Voilà pourquoi il a tout fait pour essayer de la changer de l'intérieur et, dans ce cadre-là de sa pensée, il était l'espoir caché de beaucoup de catholiques de base dont la majorité est composée de femmes. Le problème des médias et du bon samaritain actuel, c'est qu'ils ne savent plus rien sinon que quelque chose ne va plus, quelque chose a été perdu. Mais quoi ? Tout le monde s'accroche à ce qu'il peut, face à ce nouveau monde appelé la mondialisation et dont on ne sait quoi en penser sinon qu'il faut s'adapter. Devant cette impasse de la pensée moderne, l'Eglise a sa carte à jouer depuis le fin des grandes idéologies, mais elle a toujours cette tentation des bondieuseries qui minent son message.

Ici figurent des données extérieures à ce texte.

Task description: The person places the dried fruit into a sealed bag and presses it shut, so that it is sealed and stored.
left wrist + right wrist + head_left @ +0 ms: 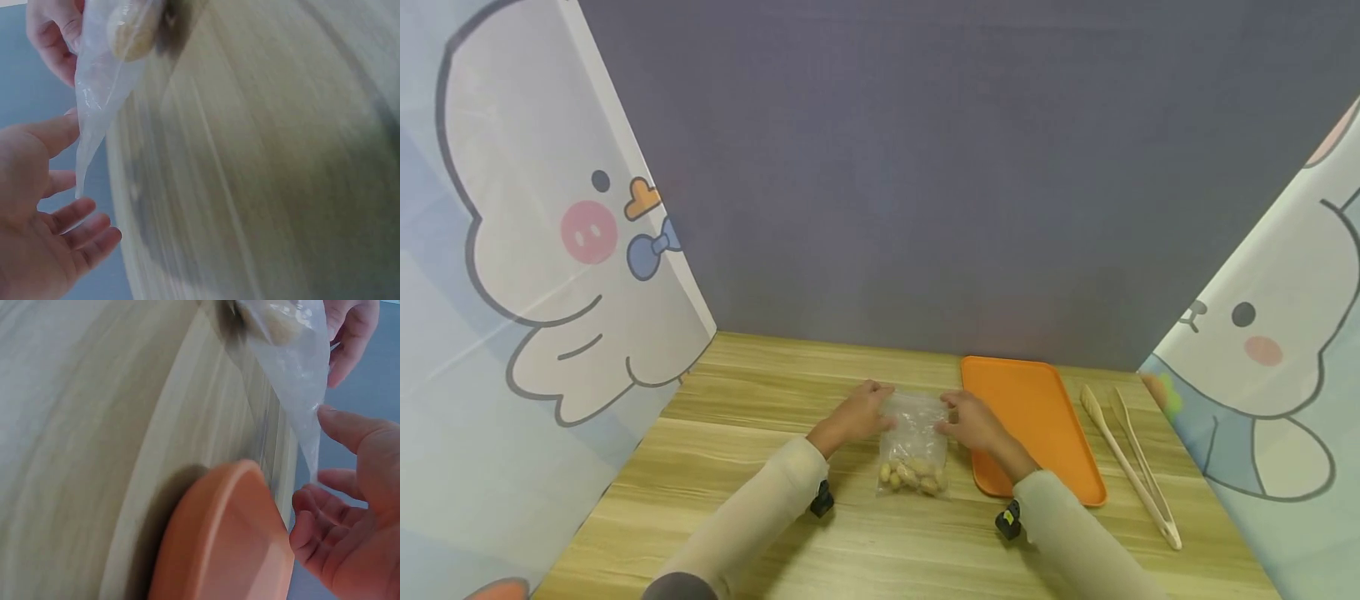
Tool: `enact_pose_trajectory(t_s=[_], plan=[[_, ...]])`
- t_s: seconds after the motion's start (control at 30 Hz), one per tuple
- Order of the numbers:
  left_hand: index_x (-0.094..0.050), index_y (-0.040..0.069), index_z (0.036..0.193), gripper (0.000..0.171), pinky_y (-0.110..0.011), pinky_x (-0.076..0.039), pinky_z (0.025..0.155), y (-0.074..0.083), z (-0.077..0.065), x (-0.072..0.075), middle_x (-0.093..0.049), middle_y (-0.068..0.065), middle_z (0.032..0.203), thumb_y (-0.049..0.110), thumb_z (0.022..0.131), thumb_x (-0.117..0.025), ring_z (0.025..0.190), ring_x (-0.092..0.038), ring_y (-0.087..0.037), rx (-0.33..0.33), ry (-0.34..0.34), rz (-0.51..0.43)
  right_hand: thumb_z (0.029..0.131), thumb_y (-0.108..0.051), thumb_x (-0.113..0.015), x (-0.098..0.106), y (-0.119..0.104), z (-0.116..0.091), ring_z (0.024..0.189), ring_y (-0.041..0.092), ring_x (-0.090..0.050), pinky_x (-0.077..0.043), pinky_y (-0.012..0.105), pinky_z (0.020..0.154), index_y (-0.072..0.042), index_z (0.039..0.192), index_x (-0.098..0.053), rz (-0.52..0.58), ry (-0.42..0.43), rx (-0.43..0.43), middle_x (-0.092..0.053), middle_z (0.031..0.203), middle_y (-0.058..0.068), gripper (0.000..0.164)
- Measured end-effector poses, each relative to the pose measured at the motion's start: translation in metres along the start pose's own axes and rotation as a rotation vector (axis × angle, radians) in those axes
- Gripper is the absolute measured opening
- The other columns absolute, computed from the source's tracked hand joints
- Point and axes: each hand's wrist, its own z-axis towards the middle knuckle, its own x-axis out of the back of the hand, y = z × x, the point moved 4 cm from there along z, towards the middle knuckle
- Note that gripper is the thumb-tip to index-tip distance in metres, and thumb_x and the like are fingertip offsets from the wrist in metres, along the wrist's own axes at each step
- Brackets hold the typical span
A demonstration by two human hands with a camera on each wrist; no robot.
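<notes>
A clear plastic bag (916, 427) stands in front of me with several tan oval pieces (907, 476), perhaps nuts, at its near end. My left hand (856, 415) holds its left edge, thumb (61, 132) and forefinger at the thin upper part. On the opposite edge, my right hand (976, 423) holds the bag in a similar way, with its other fingers (306, 534) loosely bent. In both wrist views the bag's thin end rises off the tabletop. The exact contact of the forefingers with the film is hard to see.
An orange tray (1030, 412) lies just right of the bag, partly under my right forearm. Farther right rest light-coloured tongs (1131, 471), spread in a V. The wood-grain table (715, 450) meets a grey backdrop (925, 183) and printed side panels.
</notes>
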Motion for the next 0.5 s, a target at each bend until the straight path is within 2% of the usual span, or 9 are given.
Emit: enact_pose_trajectory(t_s=[0.07, 0.17, 0.2, 0.27, 0.33, 0.4, 0.5], plan=[[-0.043, 0.004, 0.154, 0.068, -0.049, -0.048, 0.107, -0.002, 0.001, -0.003, -0.046, -0.021, 0.149, 0.036, 0.099, -0.067, 0.134, -0.049, -0.036, 0.012, -0.022, 0.026, 0.09, -0.028, -0.077, -0.005, 0.0, 0.003, 0.098, 0.025, -0.062, -0.053, 0.043, 0.085, 0.003, 0.131, -0.063, -0.029, -0.027, 0.014, -0.067, 0.108, 0.013, 0.053], [-0.047, 0.005, 0.152, 0.065, -0.049, -0.046, 0.109, -0.005, 0.002, -0.008, -0.049, -0.02, 0.147, 0.037, 0.099, -0.067, 0.136, -0.047, -0.036, 0.018, -0.05, 0.085, 0.09, -0.025, -0.078, -0.011, -0.002, 0.005, 0.082, 0.02, -0.051, -0.045, 0.036, 0.068, 0.001, 0.104, -0.067, -0.052, -0.073, 0.028, -0.058, 0.085, 0.007, 0.031], [-0.048, 0.006, 0.15, 0.064, -0.048, -0.046, 0.108, -0.006, 0.003, -0.01, -0.05, -0.019, 0.146, 0.038, 0.098, -0.068, 0.136, -0.047, -0.035, 0.018, -0.057, 0.103, 0.09, -0.025, -0.078, -0.012, -0.002, 0.006, 0.077, 0.019, -0.046, -0.04, 0.034, 0.065, -0.002, 0.094, -0.065, -0.057, -0.091, 0.026, -0.053, 0.08, 0.005, 0.027], [-0.053, 0.006, 0.146, 0.06, -0.047, -0.045, 0.111, -0.007, 0.004, -0.012, -0.054, -0.018, 0.144, 0.039, 0.098, -0.067, 0.137, -0.047, -0.034, 0.008, -0.061, 0.148, 0.09, -0.025, -0.078, -0.014, -0.003, 0.007, 0.074, 0.018, -0.042, -0.035, 0.031, 0.061, -0.008, 0.079, -0.054, -0.076, -0.115, 0.013, -0.047, 0.077, 0.003, 0.031], [-0.057, 0.007, 0.141, 0.055, -0.046, -0.043, 0.113, -0.007, 0.005, -0.014, -0.059, -0.016, 0.141, 0.04, 0.097, -0.067, 0.137, -0.048, -0.032, -0.002, -0.061, 0.188, 0.089, -0.026, -0.078, -0.015, -0.004, 0.009, 0.074, 0.018, -0.04, -0.034, 0.031, 0.062, -0.011, 0.077, -0.052, -0.094, -0.133, -0.013, -0.045, 0.08, 0.002, 0.033], [-0.058, 0.007, 0.139, 0.055, -0.047, -0.041, 0.115, -0.005, 0.006, -0.015, -0.059, -0.015, 0.14, 0.04, 0.096, -0.068, 0.137, -0.048, -0.032, 0.001, -0.064, 0.203, 0.088, -0.028, -0.079, -0.014, -0.005, 0.01, 0.077, 0.019, -0.043, -0.036, 0.033, 0.064, -0.01, 0.08, -0.056, -0.123, -0.148, -0.04, -0.048, 0.084, 0.004, 0.03], [-0.059, 0.008, 0.139, 0.056, -0.047, -0.039, 0.117, -0.002, 0.007, -0.014, -0.058, -0.012, 0.142, 0.042, 0.096, -0.068, 0.137, -0.048, -0.031, 0.022, -0.078, 0.223, 0.087, -0.032, -0.08, -0.013, -0.007, 0.012, 0.089, 0.023, -0.055, -0.046, 0.039, 0.073, -0.005, 0.099, -0.067, -0.158, -0.16, -0.082, -0.059, 0.1, 0.01, 0.032]])
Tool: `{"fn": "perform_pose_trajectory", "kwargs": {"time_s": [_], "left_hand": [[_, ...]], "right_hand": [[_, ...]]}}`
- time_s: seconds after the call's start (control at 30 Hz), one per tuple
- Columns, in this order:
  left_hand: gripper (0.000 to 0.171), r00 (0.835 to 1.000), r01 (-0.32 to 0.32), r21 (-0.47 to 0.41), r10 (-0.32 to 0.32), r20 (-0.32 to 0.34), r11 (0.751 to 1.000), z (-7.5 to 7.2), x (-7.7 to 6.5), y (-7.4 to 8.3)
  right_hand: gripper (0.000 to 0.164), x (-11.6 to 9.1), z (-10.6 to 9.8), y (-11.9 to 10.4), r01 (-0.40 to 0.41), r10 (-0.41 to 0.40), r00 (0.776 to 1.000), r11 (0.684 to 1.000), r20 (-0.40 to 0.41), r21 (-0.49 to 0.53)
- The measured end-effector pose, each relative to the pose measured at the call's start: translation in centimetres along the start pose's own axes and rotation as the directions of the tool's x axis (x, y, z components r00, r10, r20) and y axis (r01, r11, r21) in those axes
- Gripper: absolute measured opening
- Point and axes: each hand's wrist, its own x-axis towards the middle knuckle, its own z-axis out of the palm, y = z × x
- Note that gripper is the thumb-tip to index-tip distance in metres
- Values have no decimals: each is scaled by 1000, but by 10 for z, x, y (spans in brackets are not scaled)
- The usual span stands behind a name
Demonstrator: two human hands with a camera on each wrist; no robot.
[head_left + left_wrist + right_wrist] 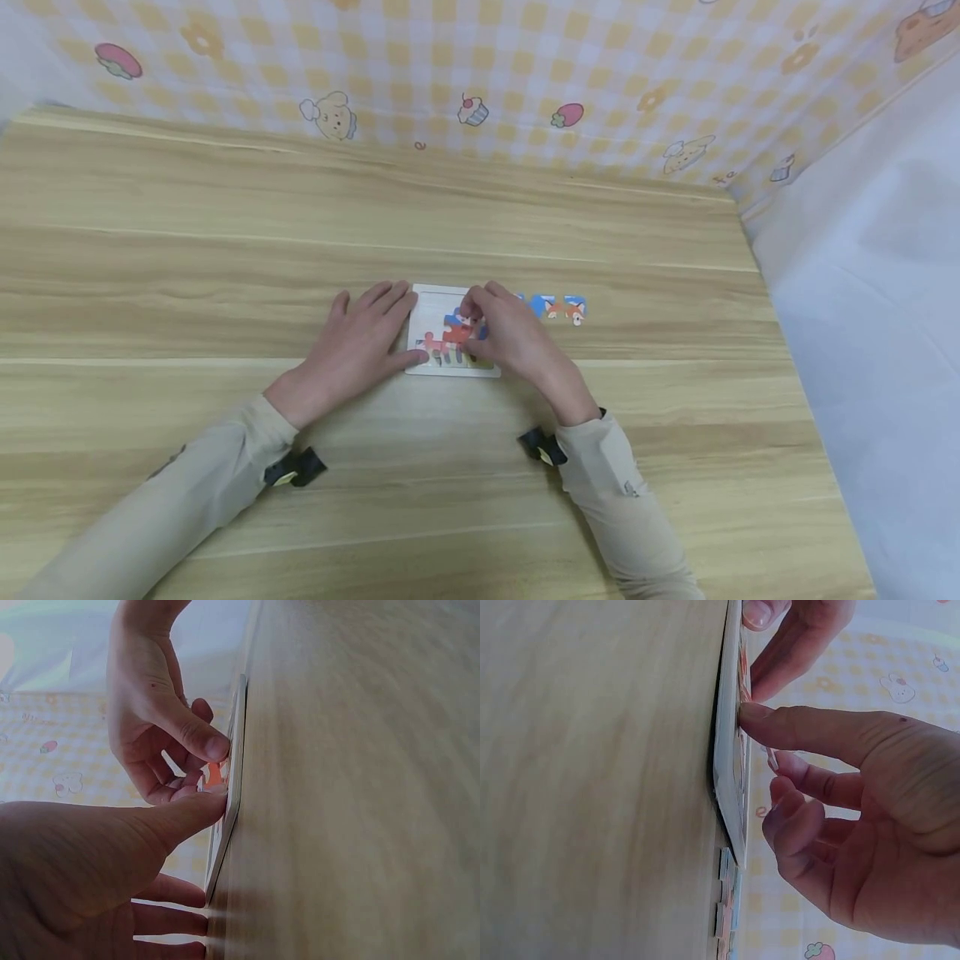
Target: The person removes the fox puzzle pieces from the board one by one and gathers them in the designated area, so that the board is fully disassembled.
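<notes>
A small jigsaw puzzle tray (453,372) with a white rim lies flat on the table. Pieces in its lower part (437,353) show pink and green. My left hand (358,340) rests along the tray's left side, thumb on the lower corner and fingers straight at the upper edge. Over the tray's right half, my right hand (519,335) pinches a red and blue puzzle piece (454,332) between thumb and fingers. In the right wrist view that piece (772,759) stands tilted above the tray, partly hidden by the fingers.
Several loose puzzle pieces (574,309), blue with orange animal faces, lie right of the tray, some partly behind the right hand. A yellow checked cloth (420,75) hangs behind the wooden table (225,267). White fabric (862,275) is beyond its right edge.
</notes>
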Motion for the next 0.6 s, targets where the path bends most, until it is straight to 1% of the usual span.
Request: {"fn": "perform_pose_trajectory", "kwargs": {"time_s": [0.2, 0.6], "left_hand": [[79, 1000, 1, 10, -1, -1, 1000, -1, 0, 0], [80, 1000, 6, 13, -6, 0, 1000, 0, -1, -1]], "right_hand": [[31, 0, -1, -1, -11, 11, 1000, 1000, 15, -11], [33, 0, -1, 0, 6, -5, 1000, 999, 21, -43]]}}
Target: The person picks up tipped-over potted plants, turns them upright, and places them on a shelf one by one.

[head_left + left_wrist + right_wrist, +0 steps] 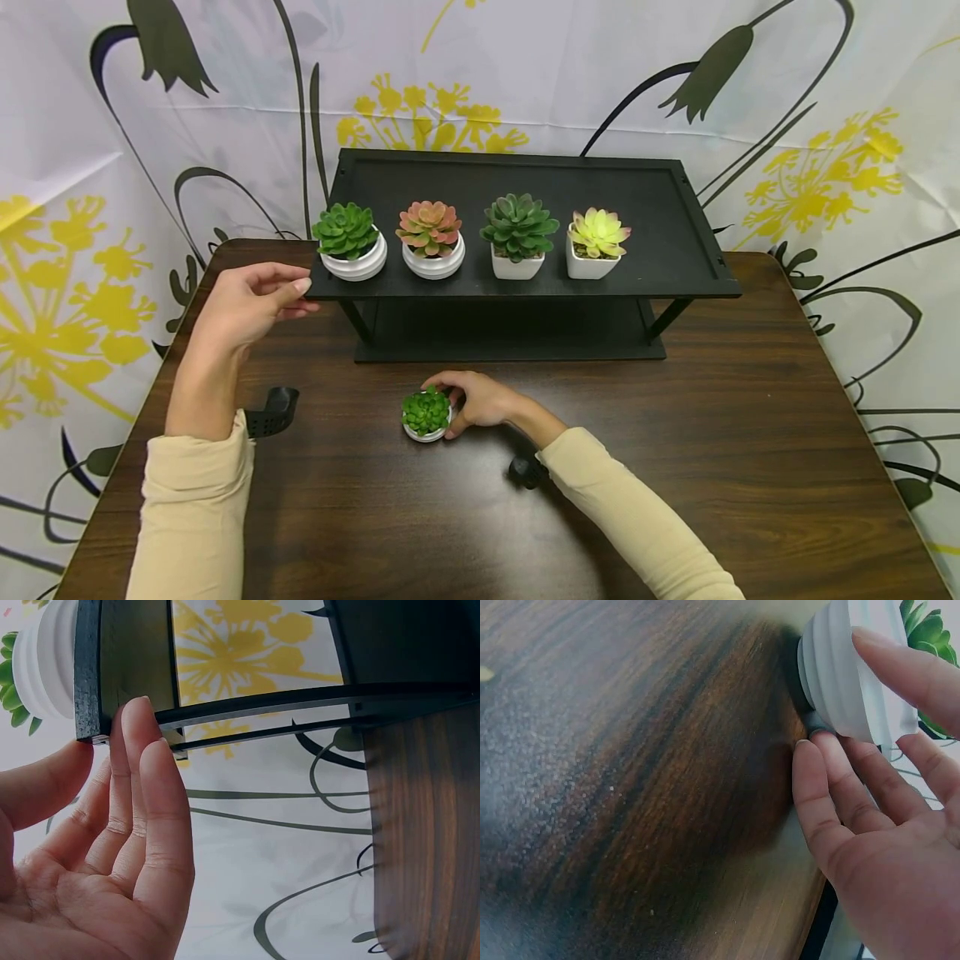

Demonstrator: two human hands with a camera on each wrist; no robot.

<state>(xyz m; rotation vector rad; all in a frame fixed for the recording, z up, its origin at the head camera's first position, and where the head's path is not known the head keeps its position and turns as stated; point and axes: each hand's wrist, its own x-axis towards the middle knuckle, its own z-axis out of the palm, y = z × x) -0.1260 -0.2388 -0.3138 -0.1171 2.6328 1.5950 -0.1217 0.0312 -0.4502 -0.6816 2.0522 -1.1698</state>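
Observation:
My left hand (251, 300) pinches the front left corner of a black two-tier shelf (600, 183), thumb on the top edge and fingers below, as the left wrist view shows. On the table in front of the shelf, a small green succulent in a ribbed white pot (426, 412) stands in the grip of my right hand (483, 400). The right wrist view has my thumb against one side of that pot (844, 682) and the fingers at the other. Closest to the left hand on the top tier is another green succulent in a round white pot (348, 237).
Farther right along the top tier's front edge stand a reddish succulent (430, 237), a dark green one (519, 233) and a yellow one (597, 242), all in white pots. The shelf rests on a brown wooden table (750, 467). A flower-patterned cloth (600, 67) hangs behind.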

Mais je vais vous avouer un secret. Quand le cardinal Martini dit « L'Eglise a 200 ans de retard ! » on a l'impression qu'il parle de L’URSS du temps de sa nomenklatura pompeuse. C'est ce côté radical, violent, qui dérange et qui plait tant au médias qui paraissent le découvrir alors qu'il n'a jamais cessé d'être lui-même. Le Cardinal Martini voulait que la confession soit un acte de courage. Qu'on n'arrive pas avec une liste de péchés à répéter. Il n'était pas pour une Eglise absolument disciplinaire, préoccupée des canons plus que de l'évangile ; il était dans la droite ligne d'une Françoise Dolto, la pédopsychiatre catholique qui avait écrit L'évangile au risque de la psychanalyse. Confronter les évangiles à Freud et Yung, pour faire court. Oui, le Cardinal Martini était un homme de son temps. Il y avait aussi du cardinal Lustiger dans Martini.

Grande intelligence en avance sur son temps, Lustiger, avec la création de KTO, en lutte contre la pensée dominante mais avec une position ferme sur les principes d'humilité, d'écoute, de pardon, de charité, d'audace, quelque soit la personne ou la situation en face. Les médias rêvent d'arracher à l'Eglise le mot liberté dans sa variété de nuances pour en faire un monopole. Ce que l'Eglise lui contestera toujours, la vrai liberté étant de nature spirituelle pour elle. Encore faut-il y avoir des hommes qui inspirent cette liberté d'âme et de soif de vérité.